就活生「一つの会社に定年まで」44% 日本の転職の実態をさぐる

(写真:GYRO PHOTOGRAPHY/アフロイメージマート)

 2月24日、産経ニュースに、「【就活リサーチ】「転職でキャリアアップ」が「定年まで」と同率に」と題する記事が掲載された。

 就職活動にのぞむ大学3年生らに就職後のキャリアプランを尋ねたところ、「転職などでキャリアアップを図りたい」が44.0%となり、「一つの会社に定年まで勤めたい」の44.1%とほぼ同率となった。なお、「独立・起業したい」は5.8%、「家庭に入りたい」は5.8%という結果である。

 様々な調査結果があり一概には言えないが、近年の傾向では、転職に対するネガティブなイメージは、軒並み若い人たちの間では少なくなってきていることは共通している。そればかりか、安定して一つの会社に残るよりも、自分の未来は自分で切り開いたほうがよい、との意見も目立つ。最初に入社する会社は、自己成長の場とみなされる傾向があるといえよう。

 その一方で、一つの会社で勤め上げることを求める学生もまた、根強く残る。安定した会社に入り、安定した人生を送ることが、わが国ではいまも理想とされているのである。いわゆる終身雇用が終わりを迎えることは、彼らにとっては由々しき事態とみなされよう。

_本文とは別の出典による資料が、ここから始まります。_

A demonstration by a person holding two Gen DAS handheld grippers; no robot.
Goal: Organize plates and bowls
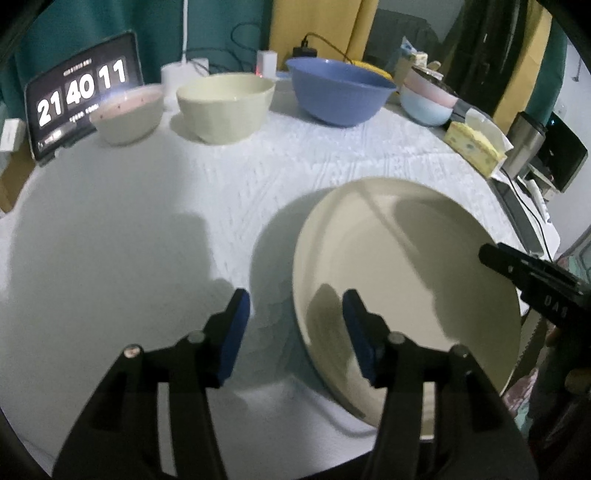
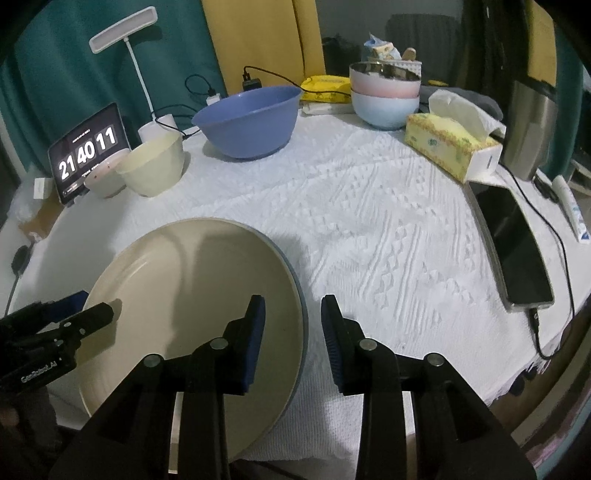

 だが、本当に日本では、昔から「一つの会社に定年まで」働くのが当然だったのだろうか。あるいはまた、新卒学生が数年で辞めてしまうのは、近年に際立ってみられる傾向といえるのだろうか。公表されているデータを通して、再検討してみる必要がある。

転職しないほうが少数派

 まずは転職年齢を見てみよう。2019年にジャストシステムが行った調査によれば、「転職活動をして実際に転職をした」正社員の割合は、52.6%である。年代別では、20代が39.3%、30代が50.9%、50代が45.8%である。驚くことに40代が最も多く、75.0%にもなるのだ。転職市場の「35歳限界説」など、嘘であることが分かる。

 何年勤めてから転職するのか。2016年の厚労省の調査(PDF)では、「転職者の現在の勤め先の就業形態」は、正社員が72.7%である。また「直前の勤め先の通算勤務期間」は、2年以上5年未満が 27.1%、5年以上 10 年未満が 18.6%、10 年以上が 18.0%となっている。2年未満で転職した人を合算すると、実に34.8%にものぼる。石の上で3年辛抱しなくても、転職はできるようだ。

 若手を除いた社員の転職回数はどれほどか。2014年にエン・ジャパンが行った調査では、転職経験は、1回が20%、2回が19%、3回が16%、4回が11%、そして5回以上が17%だ。「ない」と回答したのは、たったの17%である。転職回数が多いこと自体に不安を覚える必要もなさそうである。

 ときに、新卒社員の3年以内離職率が増加したとの声が上がる。しかし、まさにバブル期であった1988年から2015年までの厚労省がまとめたグラフ(PDF)をみてみると、3年以内離職率はほとんど変わっていないことが分かる。好不況によるのではなく、転職したいと思ったときが転職の時期といえよう。

 以上のように、少なくともここ2、30年の間は、わが国では転職は当たり前に行われてきたのである。そのような状況のなか、できれば「一つの会社に定年まで勤めたい」などと考え、安定を求めて仕事をしていれば、世の中の変化に対応できなくなるであろう。

 パラダイムが変わったのではない。かねて日本では、転職を前提とした雇用関係が結ばれていたのだ。

終身雇用は日本の伝統ではない

 いわゆる終身雇用は、大正末から昭和初年の頃、第一次世界大戦後に重化学工業が発展したときに定着し始めた、大企業における雇用慣行である。

 それまでの職人や熟達工の企業への定着率は、5年以上継続が1割程度しかなかった。工場が新設され、長期的に労働力を確保するために、様々な長期勤続者優遇策がとられるようになったのである。それらが当時の「家族主義」的な価値観と結びつくことで、恩情にもとづく「終身の関係」は、日本の伝統とみなされるようになった。

 戦後になり、労働組合運動によって、戦前の雇用慣行は「家族主義」的要素を取り除いた形で制度的に再編される。だが、高度経済成長の時代においても、長期的かつ安定的な労働力を確保すべきであったから、これらの制度は機能した。労使は協調することで、社会に貢献できる。そのような価値観は、労働者の勤労意欲をかきたて、あるいは少なくとも、同調圧力によって献身的に働く姿勢を生み出した。

 しかし当然、保護的・福祉主義的な政策は、経済が発展し続けなければ維持できない。企業の成長が頭打ちになったときに必要なのは、状況を切り開き、新たなビジネスを生み出す者となる。ここで一挙に、企業にも従業員にも、求められる価値観は変わることになるはずだった。

 しかるに多くの日本企業では、旧来のやり方に固執し、あたかもそれが「日本の伝統」であるかのように大事に抱えてきた。あるいは、一種の「甘え」をともなう労務管理を表に出し、就職希望者を魅了してきた。そのため、新旧の価値観を峻別できない学生が生まれることになる。だがそのような管理は、幻想にすぎない。将来が保証されない現実社会において、終身雇用を謳うことは、ほとんど詐欺的行為といえよう。

 安定した人生を送りたければ、会社にしがみつくことを求めてはならない。自分の能力を高め、必要とされる仕事に就くことを求めるのだ。ロナルド・ドーアが言うように、たしかに明治以後、そのような価値観は広められた。立身出世こそ、近代日本における重要なファクターであり、日本を先進国へと押し上げた価値観なのである。